◆ Problem
Below this line are records; write out exactly the lines from the one containing "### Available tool" through the one containing "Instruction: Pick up", with the pictures left out.
Extracted information: Begin
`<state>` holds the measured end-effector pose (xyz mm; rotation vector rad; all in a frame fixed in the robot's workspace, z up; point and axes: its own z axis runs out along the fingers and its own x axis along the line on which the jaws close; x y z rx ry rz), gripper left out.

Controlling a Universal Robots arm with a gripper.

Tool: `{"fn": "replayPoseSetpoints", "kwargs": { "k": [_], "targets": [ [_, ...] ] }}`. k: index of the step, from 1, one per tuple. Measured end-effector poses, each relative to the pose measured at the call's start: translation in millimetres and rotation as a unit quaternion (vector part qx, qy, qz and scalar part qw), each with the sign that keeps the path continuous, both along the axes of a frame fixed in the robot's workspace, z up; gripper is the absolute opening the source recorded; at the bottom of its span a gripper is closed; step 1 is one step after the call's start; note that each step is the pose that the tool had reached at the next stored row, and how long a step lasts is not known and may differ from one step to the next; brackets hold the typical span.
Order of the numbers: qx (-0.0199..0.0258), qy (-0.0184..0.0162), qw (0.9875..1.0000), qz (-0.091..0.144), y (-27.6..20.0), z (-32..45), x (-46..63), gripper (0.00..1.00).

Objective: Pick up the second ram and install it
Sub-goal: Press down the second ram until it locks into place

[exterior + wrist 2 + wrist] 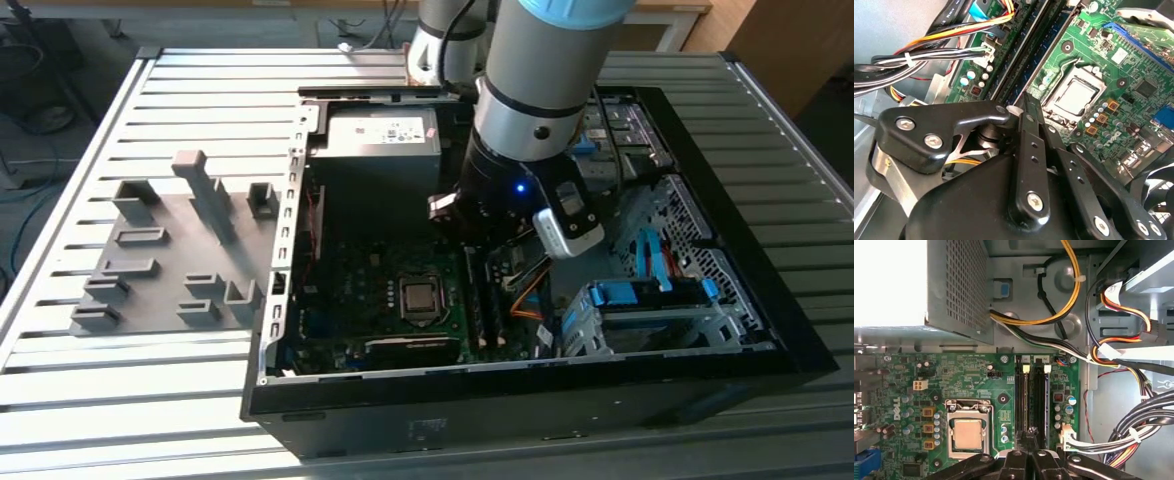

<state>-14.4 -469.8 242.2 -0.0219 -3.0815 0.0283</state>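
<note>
Claw [1030,436] low over two memory slots [1035,400] on motherboard [979,380] — slots parallel, side by side — grip state impossible to tell.

Exterior view: high, oblique, looking down on the open computer case [747,330] from well back.
First wrist view: close, square above the motherboard [979,380].
Second wrist view: closer, tilted.
Shared: CPU socket [968,434] [1074,97].
</note>
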Motion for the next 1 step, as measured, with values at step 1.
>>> {"fn": "replayPoseSetpoints", "kwargs": {
  "k": [1],
  "targets": [
    [0.0,0.0,1.0,0.0,0.0,0.0,0.0,0.11]
  ]
}}
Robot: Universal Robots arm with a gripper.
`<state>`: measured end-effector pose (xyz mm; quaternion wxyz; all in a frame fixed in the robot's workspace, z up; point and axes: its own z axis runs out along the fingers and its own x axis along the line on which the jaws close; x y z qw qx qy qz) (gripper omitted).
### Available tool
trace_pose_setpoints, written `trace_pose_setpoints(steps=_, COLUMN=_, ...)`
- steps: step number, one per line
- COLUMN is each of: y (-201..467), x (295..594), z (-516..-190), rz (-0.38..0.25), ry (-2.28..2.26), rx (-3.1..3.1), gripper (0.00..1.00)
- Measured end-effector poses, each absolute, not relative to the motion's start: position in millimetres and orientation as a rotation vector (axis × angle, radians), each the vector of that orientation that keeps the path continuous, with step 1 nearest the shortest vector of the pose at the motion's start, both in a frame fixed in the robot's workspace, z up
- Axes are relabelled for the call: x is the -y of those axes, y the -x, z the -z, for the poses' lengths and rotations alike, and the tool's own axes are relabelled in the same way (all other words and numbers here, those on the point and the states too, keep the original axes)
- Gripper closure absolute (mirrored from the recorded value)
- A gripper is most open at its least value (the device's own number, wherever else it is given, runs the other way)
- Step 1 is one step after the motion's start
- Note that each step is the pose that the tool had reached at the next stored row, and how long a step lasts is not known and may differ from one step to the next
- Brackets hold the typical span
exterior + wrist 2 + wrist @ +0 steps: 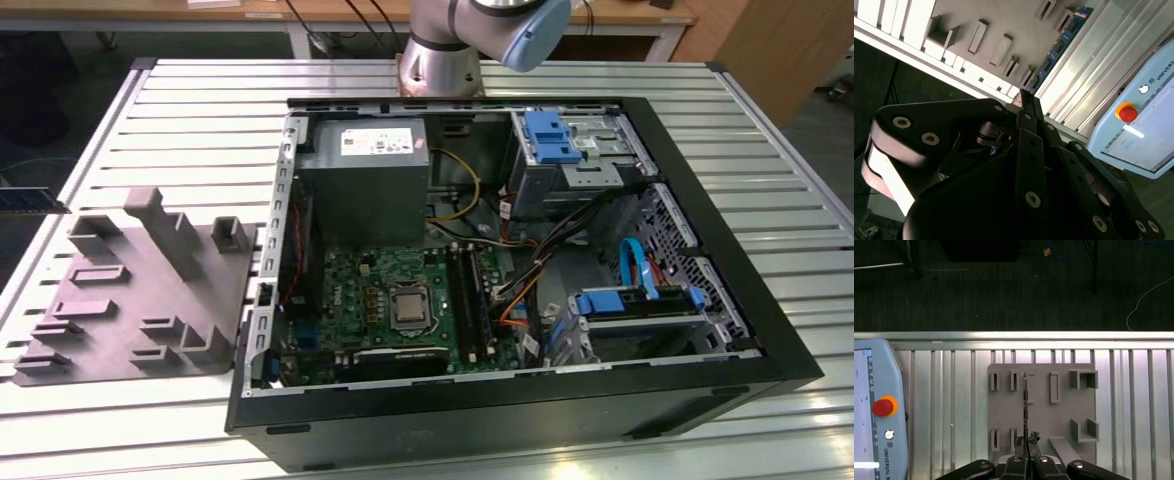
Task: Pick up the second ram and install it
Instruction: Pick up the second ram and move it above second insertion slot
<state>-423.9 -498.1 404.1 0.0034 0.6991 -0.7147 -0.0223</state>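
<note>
You have the hand (1026,440) pinching the ram (1059,45) by one end. In the first wrist view the ram shows edge-on over the grey fixture (1064,410) on the bench (954,405); in the exterior view it is well apart from the open computer case (467,430).

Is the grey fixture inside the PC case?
No, the grey fixture lies on the slatted table, to the exterior view's left of the open case.
</note>
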Motion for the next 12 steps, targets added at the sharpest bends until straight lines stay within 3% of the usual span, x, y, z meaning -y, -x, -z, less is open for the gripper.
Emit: trace_pose_setpoints(steps=12, y=414.2, x=498.1, z=-404.3, rz=0.070, ry=-2.191, rx=2.240, gripper=0.88)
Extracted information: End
◆ Solution for this exercise
### Available tool
trace_pose_setpoints, written `trace_pose_setpoints(steps=_, COLUMN=_, ...)`
- steps: step number, one per line
- COLUMN is each of: y (-201..467), x (295..594), z (-516..-190), rz (-0.38..0.25), ry (-2.28..2.26), rx (-3.1..3.1), gripper (0.00..1.00)
- Measured end-effector poses, each absolute, not relative to the motion's start: position in millimetres and orientation as a rotation vector (axis × angle, radians), each the vector of that orientation that keeps the path continuous, with step 1 nearest the shortest vector of the pose at the motion's start, both in a frame fixed in the robot's workspace, z up
- Axes are relabelled for the call: x is the -y of those axes, y the -x, z the -z, for the poses' lengths and rotations alike, and the tool's own axes are relabelled in the same way (all other words and numbers here, those on the point and the states too, keep the original axes)
- Gripper closure absolute (mirrored from the recorded value)
- A gripper is most open at its least value (the device's own number, wherever else it is given, runs the other way)
- Step 1 is one step after the motion's start
- Note that each step is the pose that the tool had reached at the next stored row, and how long a step lasts is not known and may differ from one step to the next
- Brackets hold the typical span
exterior + wrist 2 + wrist @ +0 steps: 
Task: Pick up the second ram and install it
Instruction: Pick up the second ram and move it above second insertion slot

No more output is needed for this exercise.